26 February 2010

try this! e-fu noodles

if (and when) you find yourself in an asian grocery store, step up to the noodle aisle and take a cake or two of these e-fu mein (pronounced like "mean", meaning "noodles" for the non-slanty-eyed).

also called "yi-mein" (because chinese people pronounce approximant consonants like they were on fire), they run between $1 and $2 a cake (much cheaper than a brick of illicit narcotics, and much tastier). they come in big cakes because they are fried after being made, and then dried in giant puck form for easy transport.

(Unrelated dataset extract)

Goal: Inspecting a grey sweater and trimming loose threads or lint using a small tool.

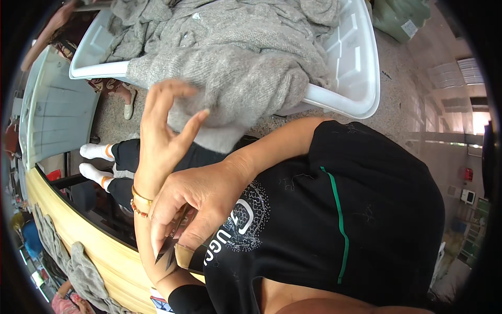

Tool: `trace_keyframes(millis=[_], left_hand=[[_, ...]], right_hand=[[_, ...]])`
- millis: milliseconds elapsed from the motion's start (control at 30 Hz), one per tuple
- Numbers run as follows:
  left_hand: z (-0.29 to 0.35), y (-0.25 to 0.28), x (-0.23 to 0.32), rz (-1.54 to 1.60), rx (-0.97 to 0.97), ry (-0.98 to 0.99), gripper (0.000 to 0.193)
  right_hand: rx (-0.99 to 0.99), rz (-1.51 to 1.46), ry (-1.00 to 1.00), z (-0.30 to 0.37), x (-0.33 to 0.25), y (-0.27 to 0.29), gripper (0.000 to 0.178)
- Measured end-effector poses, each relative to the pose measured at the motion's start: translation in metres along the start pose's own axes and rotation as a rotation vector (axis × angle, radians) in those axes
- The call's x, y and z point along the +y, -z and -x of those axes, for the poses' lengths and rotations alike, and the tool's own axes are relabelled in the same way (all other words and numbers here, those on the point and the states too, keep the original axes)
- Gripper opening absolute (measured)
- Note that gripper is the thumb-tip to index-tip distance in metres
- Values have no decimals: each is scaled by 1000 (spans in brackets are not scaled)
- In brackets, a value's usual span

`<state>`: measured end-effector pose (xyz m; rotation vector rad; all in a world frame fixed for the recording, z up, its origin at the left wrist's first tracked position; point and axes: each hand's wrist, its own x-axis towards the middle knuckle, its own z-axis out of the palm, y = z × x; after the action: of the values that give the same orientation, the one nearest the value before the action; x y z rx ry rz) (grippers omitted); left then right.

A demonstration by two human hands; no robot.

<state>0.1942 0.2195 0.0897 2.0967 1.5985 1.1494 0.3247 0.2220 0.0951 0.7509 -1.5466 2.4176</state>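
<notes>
My left hand [164,118], a gold bangle and a beaded bracelet at its wrist, is raised with thumb and fingers apart. It is beside the grey knit garment [225,83] draped over the near rim of a white plastic bin [355,68]; whether the fingertips touch the knit I cannot tell. My right hand [201,196] crosses over my left forearm, closed around small dark thread snips [166,255] whose pointed blades show below the fingers. A tan cover [184,255] wraps the right thumb tip. More grey knits fill the bin.
At left a pale wooden table [78,209] carries a grey knit piece [86,272]. Beyond it stands a light grey-blue container [60,110]. Another person's arm [49,31] shows at upper left. A green sack [402,21] lies beyond the bin's right side.
</notes>
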Motion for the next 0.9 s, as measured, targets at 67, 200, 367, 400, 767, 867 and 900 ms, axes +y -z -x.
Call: trace_keyframes(millis=[67,200,367,400,767,867,900], left_hand=[[-23,-8,5,-95,60,-33,42],[-75,-33,11,-117,-99,-101,56],[-129,-81,-4,-124,-349,-149,65],[-139,-93,-8,-132,-383,-139,69],[-220,-134,-54,286,-848,338,87],[-209,-142,-70,-283,-795,225,95],[-204,-146,-72,-382,-748,210,102]], right_hand=[[8,6,33,6,-2,6,34],[42,-65,69,20,-13,24,36],[121,-47,162,34,-26,45,41],[143,-62,203,36,-27,48,41],[234,73,187,63,-49,71,38],[283,41,194,61,-47,69,40],[275,37,176,60,-46,69,40]])
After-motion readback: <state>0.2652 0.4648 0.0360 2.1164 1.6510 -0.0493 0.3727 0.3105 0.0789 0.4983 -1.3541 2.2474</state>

these lightly chewy, egg-based wheat noodles need to be boiled first to soften them up, and then rinsed (they're kind of oily). you can then fry them up with mushrooms, chives, garlic, adding your own sauce; or you can use them broth soups with asian vegetables and meat.

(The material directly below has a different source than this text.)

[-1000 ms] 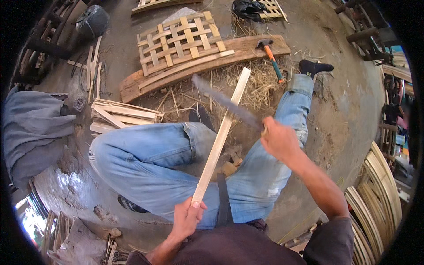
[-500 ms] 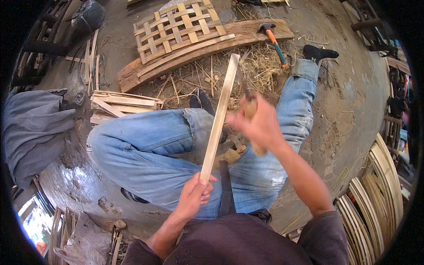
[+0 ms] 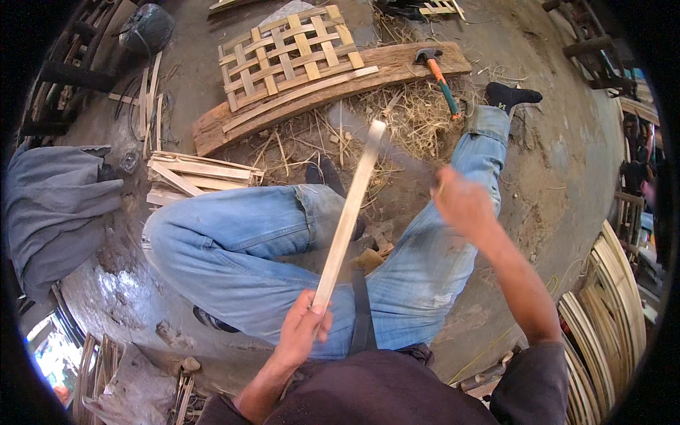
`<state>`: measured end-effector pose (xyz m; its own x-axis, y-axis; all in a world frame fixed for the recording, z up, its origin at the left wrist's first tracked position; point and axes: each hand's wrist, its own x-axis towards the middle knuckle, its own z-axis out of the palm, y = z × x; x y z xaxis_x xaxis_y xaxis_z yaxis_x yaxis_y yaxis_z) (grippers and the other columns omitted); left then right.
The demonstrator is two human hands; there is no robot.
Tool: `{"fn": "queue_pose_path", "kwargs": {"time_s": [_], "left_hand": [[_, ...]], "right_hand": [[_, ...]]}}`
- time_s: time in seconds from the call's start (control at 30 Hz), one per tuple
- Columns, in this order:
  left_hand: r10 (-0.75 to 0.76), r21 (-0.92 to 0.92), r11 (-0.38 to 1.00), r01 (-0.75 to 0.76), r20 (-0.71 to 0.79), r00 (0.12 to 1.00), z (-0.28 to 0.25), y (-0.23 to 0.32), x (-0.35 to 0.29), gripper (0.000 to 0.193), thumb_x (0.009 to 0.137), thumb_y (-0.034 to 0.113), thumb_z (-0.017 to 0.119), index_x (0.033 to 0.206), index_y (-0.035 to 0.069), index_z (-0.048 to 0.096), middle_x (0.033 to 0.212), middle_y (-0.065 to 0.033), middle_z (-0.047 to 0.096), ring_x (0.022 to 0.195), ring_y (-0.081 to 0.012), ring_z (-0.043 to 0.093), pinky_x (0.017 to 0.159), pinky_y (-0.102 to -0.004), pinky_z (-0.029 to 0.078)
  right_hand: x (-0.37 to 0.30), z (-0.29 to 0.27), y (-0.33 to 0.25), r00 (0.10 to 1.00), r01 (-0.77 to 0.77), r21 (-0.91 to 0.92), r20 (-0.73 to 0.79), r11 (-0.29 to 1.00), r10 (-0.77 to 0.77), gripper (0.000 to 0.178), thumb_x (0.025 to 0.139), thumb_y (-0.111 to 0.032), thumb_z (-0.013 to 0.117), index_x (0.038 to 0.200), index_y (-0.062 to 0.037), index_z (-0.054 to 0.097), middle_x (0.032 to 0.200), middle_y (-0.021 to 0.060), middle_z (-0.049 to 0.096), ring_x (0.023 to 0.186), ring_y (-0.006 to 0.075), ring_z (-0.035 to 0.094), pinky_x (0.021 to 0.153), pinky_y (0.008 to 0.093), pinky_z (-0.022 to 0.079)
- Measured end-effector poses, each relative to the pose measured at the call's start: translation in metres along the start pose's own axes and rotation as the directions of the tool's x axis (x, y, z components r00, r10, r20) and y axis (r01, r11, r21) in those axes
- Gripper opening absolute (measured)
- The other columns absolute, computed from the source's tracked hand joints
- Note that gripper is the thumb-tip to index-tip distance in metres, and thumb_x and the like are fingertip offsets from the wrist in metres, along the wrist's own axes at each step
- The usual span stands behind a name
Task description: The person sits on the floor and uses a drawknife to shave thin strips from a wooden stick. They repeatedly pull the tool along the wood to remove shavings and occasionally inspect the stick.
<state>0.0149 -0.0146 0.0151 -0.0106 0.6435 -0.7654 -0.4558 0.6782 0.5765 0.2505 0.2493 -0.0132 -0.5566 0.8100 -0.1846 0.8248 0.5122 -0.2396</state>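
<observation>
My left hand [image 3: 301, 331] is closed round the lower end of a flat, pale bamboo strip [image 3: 350, 205]. The strip slants up and away over my lap, its far end above the shavings. To the right of it, apart from the strip, my right hand [image 3: 464, 202] is a blurred fist over my right thigh. It grips a wooden-handled knife, whose handle is mostly hidden by the fingers and whose blade is only a faint smear toward the strip.
Beyond my legs, a woven slat panel [image 3: 290, 53] and a hammer [image 3: 439, 83] rest on a thick wooden plank [image 3: 212, 127]. Shavings [image 3: 425, 117] litter the floor. Split strips [image 3: 205, 173] lie by my left knee; bent strips [image 3: 609, 304] are stacked at right. Grey cloth [image 3: 57, 205] hangs at left.
My right hand has swung right and slightly nearer with the knife, away from the strip. The strip's far end has dipped a little nearer; my left hand keeps hold of it.
</observation>
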Motion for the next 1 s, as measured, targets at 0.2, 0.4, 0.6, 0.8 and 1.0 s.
{"fn": "queue_pose_path", "kwargs": {"time_s": [0.2, 0.4, 0.6, 0.8, 1.0], "left_hand": [[-0.055, -0.109, 0.993, 0.054, -0.007, 0.998, -0.009, -0.004, 0.002, 0.028, 0.098, 0.021, 0.046, 0.114, 0.002, 0.057, 0.074, 0.003, 0.045, 0.056, -0.0035, 0.037, 0.05, -0.0189, 0.031], [0.006, 0.021, 1.0, -0.008, 0.082, 0.997, -0.004, 0.014, 0.007, 0.035, 0.1, 0.025, 0.04, 0.118, -0.001, 0.057, 0.072, 0.006, 0.041, 0.058, -0.0017, 0.033, 0.05, -0.0189, 0.027], [0.046, 0.373, 0.927, -0.045, 0.006, 0.999, -0.02, -0.006, 0.011, 0.042, 0.103, 0.033, 0.04, 0.119, -0.002, 0.058, 0.073, 0.0039, 0.046, 0.059, -0.0047, 0.04, 0.051, -0.0218, 0.035], [0.044, 0.312, 0.944, -0.109, 0.208, 0.977, -0.014, 0.016, -0.008, 0.042, 0.104, 0.03, 0.038, 0.124, -0.002, 0.056, 0.077, 0.0012, 0.048, 0.063, -0.007, 0.048, 0.055, -0.0239, 0.043], [0.043, 0.273, 0.961, -0.047, 0.019, 0.999, -0.01, 0.016, -0.007, 0.045, 0.102, 0.032, 0.045, 0.132, -0.001, 0.049, 0.081, 0.0009, 0.049, 0.066, -0.0083, 0.052, 0.058, -0.0248, 0.045]], "right_hand": [[-0.026, 0.004, -0.024, 0.96, 0.261, -0.032, -0.094, 0.965, -0.263, 0.032, 0.078, -0.02, 0.071, 0.101, -0.0049, 0.053, 0.08, 0.0119, 0.062, 0.068, 0.0335, 0.065, 0.056, 0.0413, 0.052], [-0.01, 0.007, -0.022, 0.993, 0.014, 0.13, -0.115, 0.991, 0.001, 0.015, 0.085, -0.013, 0.056, 0.097, -0.0047, 0.054, 0.08, 0.0135, 0.063, 0.067, 0.0341, 0.065, 0.054, 0.0422, 0.052], [-0.075, -0.005, -0.091, 0.861, 0.419, 0.059, 0.291, 0.906, -0.417, 0.008, 0.088, -0.012, 0.05, 0.089, -0.0043, 0.049, 0.084, 0.0146, 0.064, 0.067, 0.0331, 0.065, 0.056, 0.0451, 0.051], [-0.013, -0.004, -0.034, 0.996, 0.074, 0.2, 0.04, 0.977, -0.083, 0.013, 0.083, -0.009, 0.058, 0.091, -0.0033, 0.05, 0.077, 0.0202, 0.063, 0.069, 0.0405, 0.064, 0.057, 0.0482, 0.05], [-0.002, -0.002, -0.029, 0.998, -0.061, 0.204, 0.008, 0.977, 0.061, 0.012, 0.082, -0.007, 0.058, 0.091, -0.0041, 0.051, 0.076, 0.0201, 0.062, 0.068, 0.0402, 0.064, 0.058, 0.048, 0.051]]}}
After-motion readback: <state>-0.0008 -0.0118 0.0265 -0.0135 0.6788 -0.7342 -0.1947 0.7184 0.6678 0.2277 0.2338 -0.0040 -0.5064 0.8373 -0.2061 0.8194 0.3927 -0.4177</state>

sesame oil and seafood goes well with yi-mein, cold or hot. in some chinese restaurants, you can get yi-mein with seafood and some bizarre fluorescent orangey-yellow cheese sauce (it's not like an alfredo, trust me) (and if i could find a photo, i would post it here1).

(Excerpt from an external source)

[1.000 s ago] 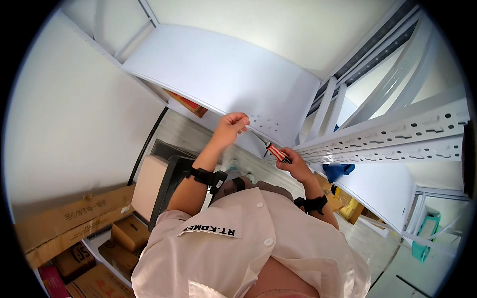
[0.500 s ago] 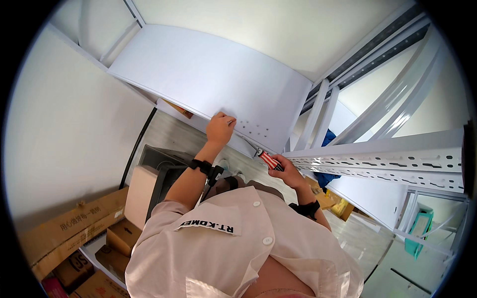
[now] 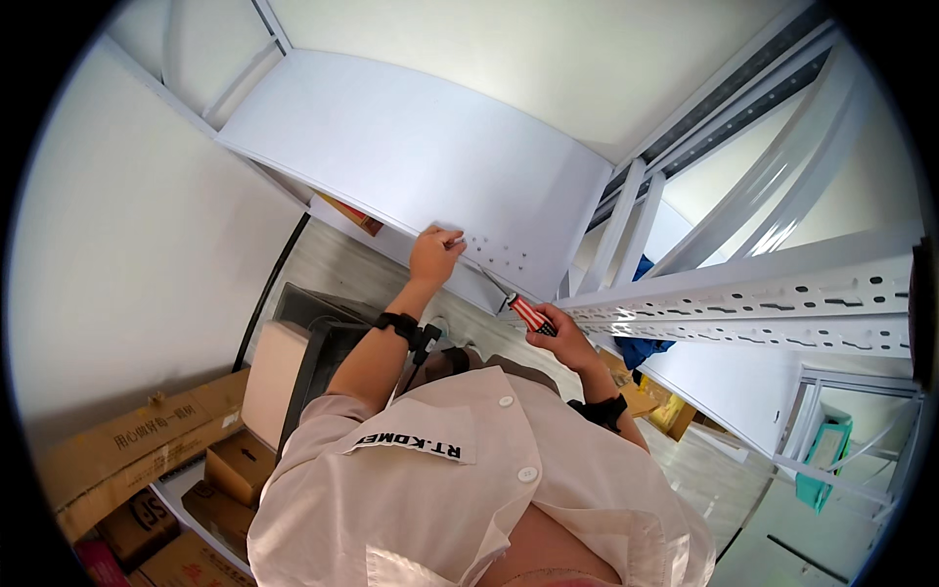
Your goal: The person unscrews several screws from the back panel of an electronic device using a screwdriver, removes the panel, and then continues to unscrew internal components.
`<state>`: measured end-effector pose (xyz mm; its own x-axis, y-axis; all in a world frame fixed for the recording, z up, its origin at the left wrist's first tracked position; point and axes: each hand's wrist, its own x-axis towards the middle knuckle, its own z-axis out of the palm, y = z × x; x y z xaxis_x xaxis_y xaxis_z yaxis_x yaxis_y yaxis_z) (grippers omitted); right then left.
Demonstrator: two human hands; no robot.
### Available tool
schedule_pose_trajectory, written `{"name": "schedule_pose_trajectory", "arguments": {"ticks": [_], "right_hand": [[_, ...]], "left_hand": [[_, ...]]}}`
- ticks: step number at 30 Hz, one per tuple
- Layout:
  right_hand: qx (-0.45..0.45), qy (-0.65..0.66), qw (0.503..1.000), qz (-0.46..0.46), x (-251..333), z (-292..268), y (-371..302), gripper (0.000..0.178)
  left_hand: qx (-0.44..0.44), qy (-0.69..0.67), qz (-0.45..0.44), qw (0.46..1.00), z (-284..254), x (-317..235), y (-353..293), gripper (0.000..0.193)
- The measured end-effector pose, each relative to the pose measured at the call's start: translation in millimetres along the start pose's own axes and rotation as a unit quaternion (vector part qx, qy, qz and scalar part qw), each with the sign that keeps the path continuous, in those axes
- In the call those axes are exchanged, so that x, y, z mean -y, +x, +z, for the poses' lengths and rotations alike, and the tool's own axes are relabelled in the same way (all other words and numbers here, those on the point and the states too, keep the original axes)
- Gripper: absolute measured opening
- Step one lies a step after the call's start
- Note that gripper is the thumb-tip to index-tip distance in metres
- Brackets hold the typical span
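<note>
My left hand [image 3: 433, 256] rests at the front edge of a white metal shelf [image 3: 391, 127]. Its thumb and fingertips are pinched on a small metal piece that looks like a screw. Just to the right, several small screws [image 3: 506, 248] stand in loose rows on the shelf. In my right hand [image 3: 565, 339] is a screwdriver [image 3: 531, 315] with a red, white and black handle. Its thin shaft points up and left toward the shelf edge, below the screws, and the tip is hard to make out.
White slotted uprights [image 3: 743, 305] and slanted rails of the rack run along the right. Cardboard boxes [image 3: 147, 440] are stacked at the lower left, beside a grey bin [image 3: 311, 342]. A teal container [image 3: 824, 460] sits at the far right, and blue cloth [image 3: 643, 350] lies behind the upright.
My left hand has shifted very slightly, with its fingertips still together near the screws. My right hand keeps hold of the screwdriver in almost the same place. The view has tilted a little.
</note>
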<state>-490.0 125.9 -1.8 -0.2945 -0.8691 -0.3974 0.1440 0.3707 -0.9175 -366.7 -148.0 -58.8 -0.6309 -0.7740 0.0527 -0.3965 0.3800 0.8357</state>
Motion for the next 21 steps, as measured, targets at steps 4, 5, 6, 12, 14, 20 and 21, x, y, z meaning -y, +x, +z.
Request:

1i'm not *all* up against these east asian cheese concoctions because there are some tasty-looking creations... sadly, just none in my experience.

1 comment:

  1. Excellent! But I demand links to recommended recipes using e-fu mein. . . those of us who didn't grow up frying noodles can't necessarily picture anything specific or inspiring when you say "just fry it up with x, y, or z".

    Thank you for the pronunciation guide too, as I would have pronounced it as "main" otherwise.